Filippo Berra

Personal information
- Date of birth: 6 February 1995 (age 31)
- Place of birth: Udine, Italy
- Height: 1.83 m (6 ft 0 in)
- Position: Defender

Team information
- Current team: Foggia
- Number: 21

Youth career
- Udinese

Senior career*
- Years: Team / Apps / (Gls)
- 2012–2015: Udinese / 0 / (0)
- 2014–2015: → Carrarese (loan) / 35 / (1)
- 2015–2019: Pro Vercelli / 102 / (8)
- 2019–2021: Bari / 22 / (0)
- 2020–2021: → Pordenone (loan) / 28 / (1)
- 2021–2022: Pisa / 5 / (0)
- 2022–2023: Südtirol / 19 / (0)
- 2023–2025: Benevento / 64 / (4)
- 2025–2026: Crotone / 13 / (1)
- 2026: Salernitana / 14 / (0)
- 2026–: Foggia / 1 / (0)

International career
- 2013–2014: Italy U19 / 5 / (0)
- 2014: Italy U20 / 1 / (0)

= Filippo Berra =

Italian football player

Filippo Berra (born 6 February 1995) is an Italian professional footballer who plays as a defender for club Foggia.

==Club career==
He made his professional debut in the Lega Pro for Carrarese on 30 August 2014 in a game against Tuttocuoio.

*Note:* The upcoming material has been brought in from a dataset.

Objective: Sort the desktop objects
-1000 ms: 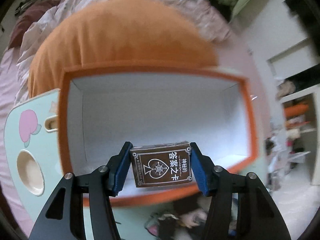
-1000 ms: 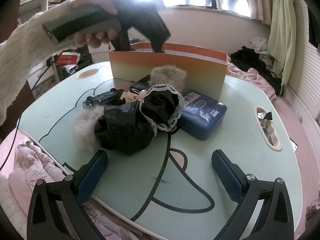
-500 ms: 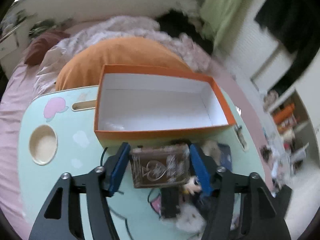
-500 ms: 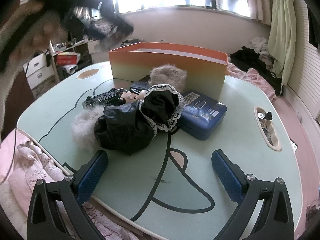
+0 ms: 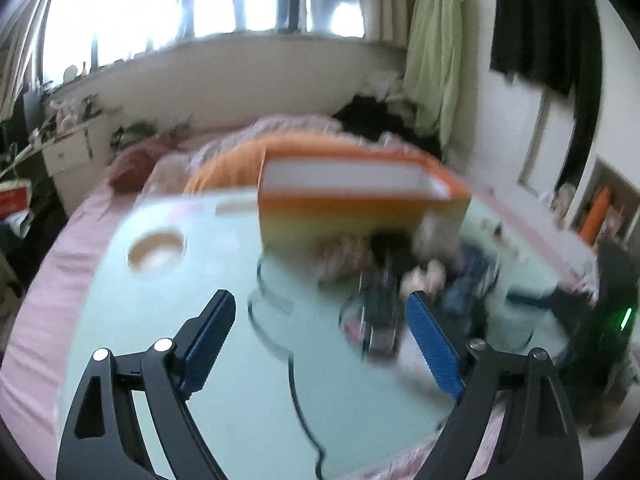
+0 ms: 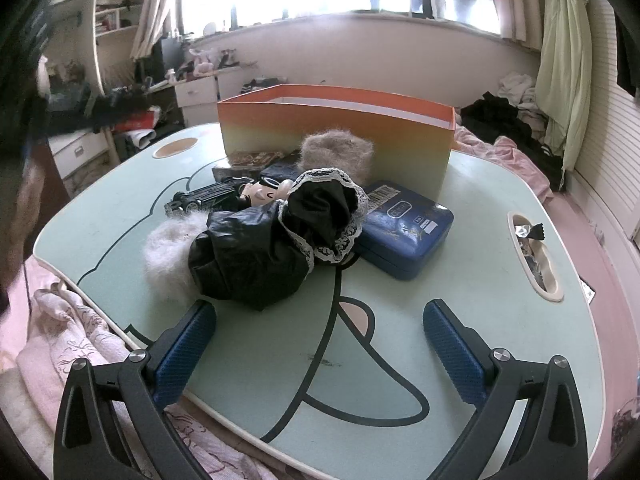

On 26 July 2019, he joined Bari on a four-year contract. On 29 September 2020, he joined Pordenone on loan.

On 30 July 2021, Berra joined to Pisa.

On 28 July 2022, Berra moved to Südtirol on a two-year contract.

On 19 August 2023, Berra signed a contract with Benevento.